*** Opening of Dataset excerpt ***
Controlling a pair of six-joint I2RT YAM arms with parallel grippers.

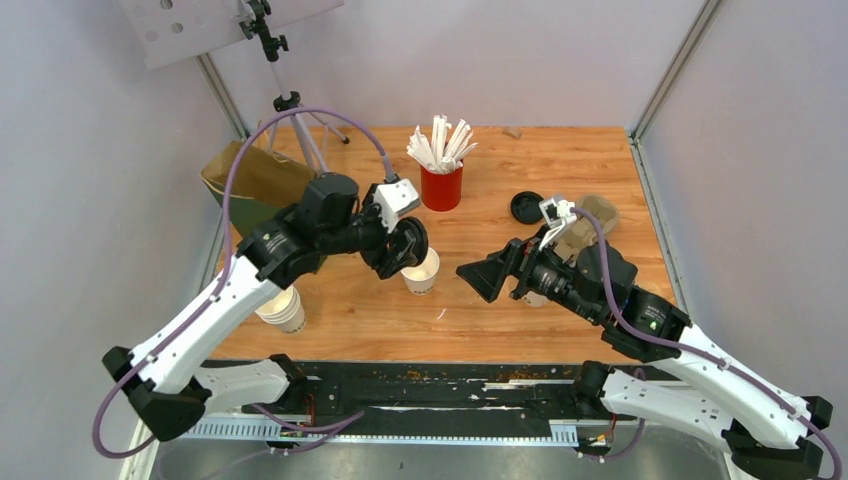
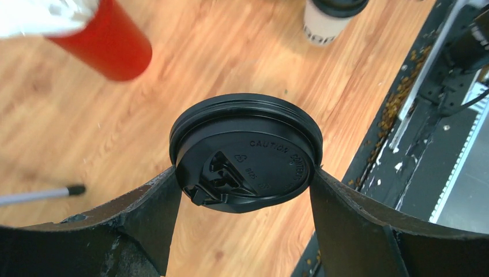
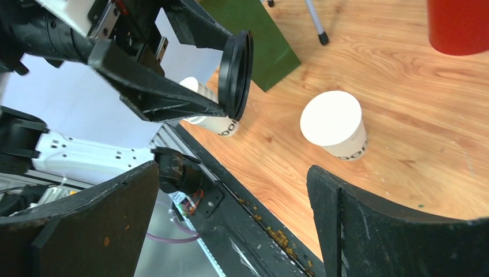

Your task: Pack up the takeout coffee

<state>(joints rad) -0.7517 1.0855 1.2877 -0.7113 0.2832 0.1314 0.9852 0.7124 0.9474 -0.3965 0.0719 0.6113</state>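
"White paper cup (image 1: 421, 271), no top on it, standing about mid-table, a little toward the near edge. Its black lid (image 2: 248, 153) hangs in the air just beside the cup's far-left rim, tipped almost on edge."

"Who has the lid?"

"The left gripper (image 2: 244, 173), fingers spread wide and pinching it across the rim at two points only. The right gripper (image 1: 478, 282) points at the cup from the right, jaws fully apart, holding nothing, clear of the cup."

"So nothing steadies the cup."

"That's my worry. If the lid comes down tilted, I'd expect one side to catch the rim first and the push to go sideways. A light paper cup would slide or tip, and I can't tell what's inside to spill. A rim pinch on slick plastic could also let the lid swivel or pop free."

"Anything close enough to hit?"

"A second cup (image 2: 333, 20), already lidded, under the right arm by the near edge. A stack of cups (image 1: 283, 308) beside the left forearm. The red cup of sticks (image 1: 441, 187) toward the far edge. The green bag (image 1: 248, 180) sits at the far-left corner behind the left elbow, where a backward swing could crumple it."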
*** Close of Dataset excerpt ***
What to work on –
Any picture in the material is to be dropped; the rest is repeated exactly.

Task answer –
Controlling a pair of six-joint I2RT YAM arms with parallel grippers.


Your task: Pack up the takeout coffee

<state>(joints rad) -0.7517 1.0855 1.2877 -0.7113 0.2832 0.1314 0.9852 0.7124 0.9474 -0.3965 0.0719 0.6113</state>
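"White paper cup (image 1: 421, 271), no top on it, standing about mid-table, a little toward the near edge. Its black lid (image 2: 248, 153) hangs in the air just beside the cup's far-left rim, tipped almost on edge."

"Who has the lid?"

"The left gripper (image 2: 244, 173), fingers spread wide and pinching it across the rim at two points only. The right gripper (image 1: 478, 282) points at the cup from the right, jaws fully apart, holding nothing, clear of the cup."

"So nothing steadies the cup."

"That's my worry. If the lid comes down tilted, I'd expect one side to catch the rim first and the push to go sideways. A light paper cup would slide or tip, and I can't tell what's inside to spill. A rim pinch on slick plastic could also let the lid swivel or pop free."

"Anything close enough to hit?"

"A second cup (image 2: 333, 20), already lidded, under the right arm by the near edge. A stack of cups (image 1: 283, 308) beside the left forearm. The red cup of sticks (image 1: 441, 187) toward the far edge. The green bag (image 1: 248, 180) sits at the far-left corner behind the left elbow, where a backward swing could crumple it."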

The response is now finished.